The 50-day trendline currently sits at $45,700, a level Venturefounder added is the dollar cost average (DCA) price for investors in the spot Bitcoin exchange-traded funds (ETFs), which launched last month.
He nonetheless acknowledged that the trendline is moving higher and getting increasingly close to spot price, thus potentially being apt to lose significance if the market continues to track sideways.
Short-term holders (STHs) form another reason to believe that BTC price downside may be on the horizon.
In one of its Quicktake market updates on Feb. 25, CryptoQuant contributor CryptoOnChain warned over potential profit-taking to come.
Analyzing the Short-Term Holders’ Spent Output Profit Ratio (SOPR) metric, CryptoOnChain concluded that conditions might soon be right for speculators to distribute to the market.

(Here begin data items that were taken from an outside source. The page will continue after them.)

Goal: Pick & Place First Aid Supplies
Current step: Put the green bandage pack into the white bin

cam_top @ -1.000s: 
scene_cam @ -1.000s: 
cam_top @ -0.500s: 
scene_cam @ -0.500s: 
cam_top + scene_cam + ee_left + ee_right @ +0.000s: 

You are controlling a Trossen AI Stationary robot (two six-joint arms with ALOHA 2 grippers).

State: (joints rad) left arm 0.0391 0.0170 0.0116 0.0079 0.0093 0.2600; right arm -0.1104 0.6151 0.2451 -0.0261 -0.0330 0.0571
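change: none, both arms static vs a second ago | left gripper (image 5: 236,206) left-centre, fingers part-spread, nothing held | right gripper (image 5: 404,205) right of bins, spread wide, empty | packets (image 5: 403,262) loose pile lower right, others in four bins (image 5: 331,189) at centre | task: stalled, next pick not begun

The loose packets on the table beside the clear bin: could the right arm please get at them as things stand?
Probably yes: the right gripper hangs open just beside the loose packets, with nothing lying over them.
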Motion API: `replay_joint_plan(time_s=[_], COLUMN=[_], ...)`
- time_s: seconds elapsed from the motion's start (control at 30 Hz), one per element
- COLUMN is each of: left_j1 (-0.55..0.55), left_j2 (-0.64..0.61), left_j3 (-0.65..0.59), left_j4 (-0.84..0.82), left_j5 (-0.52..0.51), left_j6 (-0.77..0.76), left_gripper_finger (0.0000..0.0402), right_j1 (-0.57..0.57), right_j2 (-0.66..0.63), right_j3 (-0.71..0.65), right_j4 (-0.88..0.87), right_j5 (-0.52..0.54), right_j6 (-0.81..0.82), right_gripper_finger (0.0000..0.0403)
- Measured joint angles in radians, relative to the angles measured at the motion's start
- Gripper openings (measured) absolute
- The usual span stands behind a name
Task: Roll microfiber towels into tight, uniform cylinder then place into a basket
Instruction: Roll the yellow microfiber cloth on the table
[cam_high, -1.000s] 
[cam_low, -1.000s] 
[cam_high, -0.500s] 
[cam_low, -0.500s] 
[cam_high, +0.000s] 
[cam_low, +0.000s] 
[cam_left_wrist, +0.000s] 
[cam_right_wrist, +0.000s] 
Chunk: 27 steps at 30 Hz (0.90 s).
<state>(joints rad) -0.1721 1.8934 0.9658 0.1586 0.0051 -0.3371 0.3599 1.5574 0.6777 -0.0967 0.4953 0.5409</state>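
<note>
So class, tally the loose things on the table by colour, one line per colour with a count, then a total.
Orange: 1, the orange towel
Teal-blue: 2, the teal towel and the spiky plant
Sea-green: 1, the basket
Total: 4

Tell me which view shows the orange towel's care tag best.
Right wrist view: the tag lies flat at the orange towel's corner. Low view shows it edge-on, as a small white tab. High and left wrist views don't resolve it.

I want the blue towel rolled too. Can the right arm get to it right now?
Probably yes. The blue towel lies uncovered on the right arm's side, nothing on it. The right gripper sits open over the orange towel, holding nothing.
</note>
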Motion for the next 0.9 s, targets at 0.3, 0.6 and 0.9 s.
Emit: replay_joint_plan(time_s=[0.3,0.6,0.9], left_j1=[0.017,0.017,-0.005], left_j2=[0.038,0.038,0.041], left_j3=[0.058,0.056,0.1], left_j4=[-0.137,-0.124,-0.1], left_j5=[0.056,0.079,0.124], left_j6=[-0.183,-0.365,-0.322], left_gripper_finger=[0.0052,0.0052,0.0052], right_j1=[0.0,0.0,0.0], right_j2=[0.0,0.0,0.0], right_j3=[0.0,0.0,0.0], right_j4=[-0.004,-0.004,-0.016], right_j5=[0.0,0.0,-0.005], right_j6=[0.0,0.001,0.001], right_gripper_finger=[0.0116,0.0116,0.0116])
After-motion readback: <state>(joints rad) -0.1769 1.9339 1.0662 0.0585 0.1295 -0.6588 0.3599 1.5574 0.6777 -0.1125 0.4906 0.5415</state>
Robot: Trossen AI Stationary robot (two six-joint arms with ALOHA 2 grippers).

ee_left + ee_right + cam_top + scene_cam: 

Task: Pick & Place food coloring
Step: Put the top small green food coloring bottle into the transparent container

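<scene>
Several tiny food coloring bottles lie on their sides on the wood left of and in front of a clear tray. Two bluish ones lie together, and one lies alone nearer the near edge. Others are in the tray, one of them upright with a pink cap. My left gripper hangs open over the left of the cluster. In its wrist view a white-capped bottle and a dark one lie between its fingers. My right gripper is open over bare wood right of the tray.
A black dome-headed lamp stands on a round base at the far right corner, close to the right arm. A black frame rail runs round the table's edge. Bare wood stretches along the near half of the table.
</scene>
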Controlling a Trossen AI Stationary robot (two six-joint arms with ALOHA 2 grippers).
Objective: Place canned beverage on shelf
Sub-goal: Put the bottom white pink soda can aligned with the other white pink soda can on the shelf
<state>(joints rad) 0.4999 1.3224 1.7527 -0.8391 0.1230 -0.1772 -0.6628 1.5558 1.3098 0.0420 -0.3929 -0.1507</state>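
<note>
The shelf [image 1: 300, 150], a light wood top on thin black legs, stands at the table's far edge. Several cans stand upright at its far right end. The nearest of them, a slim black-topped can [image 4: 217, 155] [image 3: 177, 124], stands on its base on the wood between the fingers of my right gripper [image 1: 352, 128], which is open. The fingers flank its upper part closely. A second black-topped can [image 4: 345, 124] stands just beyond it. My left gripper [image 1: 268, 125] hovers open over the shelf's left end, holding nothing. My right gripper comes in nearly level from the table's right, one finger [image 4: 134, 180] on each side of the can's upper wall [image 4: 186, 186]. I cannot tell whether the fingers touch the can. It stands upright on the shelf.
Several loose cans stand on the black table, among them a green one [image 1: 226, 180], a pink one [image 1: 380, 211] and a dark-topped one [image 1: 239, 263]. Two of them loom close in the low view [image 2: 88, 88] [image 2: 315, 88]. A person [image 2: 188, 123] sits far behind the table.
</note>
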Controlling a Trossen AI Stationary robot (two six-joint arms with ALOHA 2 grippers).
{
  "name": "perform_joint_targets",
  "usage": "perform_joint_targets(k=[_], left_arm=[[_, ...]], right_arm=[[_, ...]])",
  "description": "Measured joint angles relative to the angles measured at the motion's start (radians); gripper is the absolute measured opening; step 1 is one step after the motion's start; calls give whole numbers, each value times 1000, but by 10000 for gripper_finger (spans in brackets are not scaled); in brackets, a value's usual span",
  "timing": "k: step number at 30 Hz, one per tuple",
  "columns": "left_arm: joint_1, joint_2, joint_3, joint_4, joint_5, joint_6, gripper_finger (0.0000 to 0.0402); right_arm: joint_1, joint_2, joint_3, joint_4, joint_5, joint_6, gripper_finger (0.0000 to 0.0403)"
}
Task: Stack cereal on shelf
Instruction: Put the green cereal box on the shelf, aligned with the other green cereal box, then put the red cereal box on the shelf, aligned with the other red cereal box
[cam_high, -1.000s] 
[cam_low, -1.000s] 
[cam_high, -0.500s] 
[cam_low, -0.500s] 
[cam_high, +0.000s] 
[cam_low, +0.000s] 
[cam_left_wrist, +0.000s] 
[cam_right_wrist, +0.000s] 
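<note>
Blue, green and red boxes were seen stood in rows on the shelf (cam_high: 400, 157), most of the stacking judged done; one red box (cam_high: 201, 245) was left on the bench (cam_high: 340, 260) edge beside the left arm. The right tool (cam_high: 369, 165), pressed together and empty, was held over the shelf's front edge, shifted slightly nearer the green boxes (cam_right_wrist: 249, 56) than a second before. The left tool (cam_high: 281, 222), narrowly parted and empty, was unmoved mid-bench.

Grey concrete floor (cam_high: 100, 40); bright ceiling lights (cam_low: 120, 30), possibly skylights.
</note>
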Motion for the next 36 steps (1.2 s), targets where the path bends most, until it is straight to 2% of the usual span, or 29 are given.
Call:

STH-SOPR measures the extent to which STHs — investors hodling BTC for 155 days or less — are in profit versus their purchase price. The metric’s 30-day moving average value hitting local highs has coincided with BTC price retracements.
Now, CryptoOnChain argues, Bitcoin “is approaching the selling area of short-term investors.”
“Examining the technical chart also confirms this issue,” the Quicktake confirmed.
This article does not contain investment advice or recommendations. Every investment and trading move involves risk, and readers should conduct their own research when making a decision.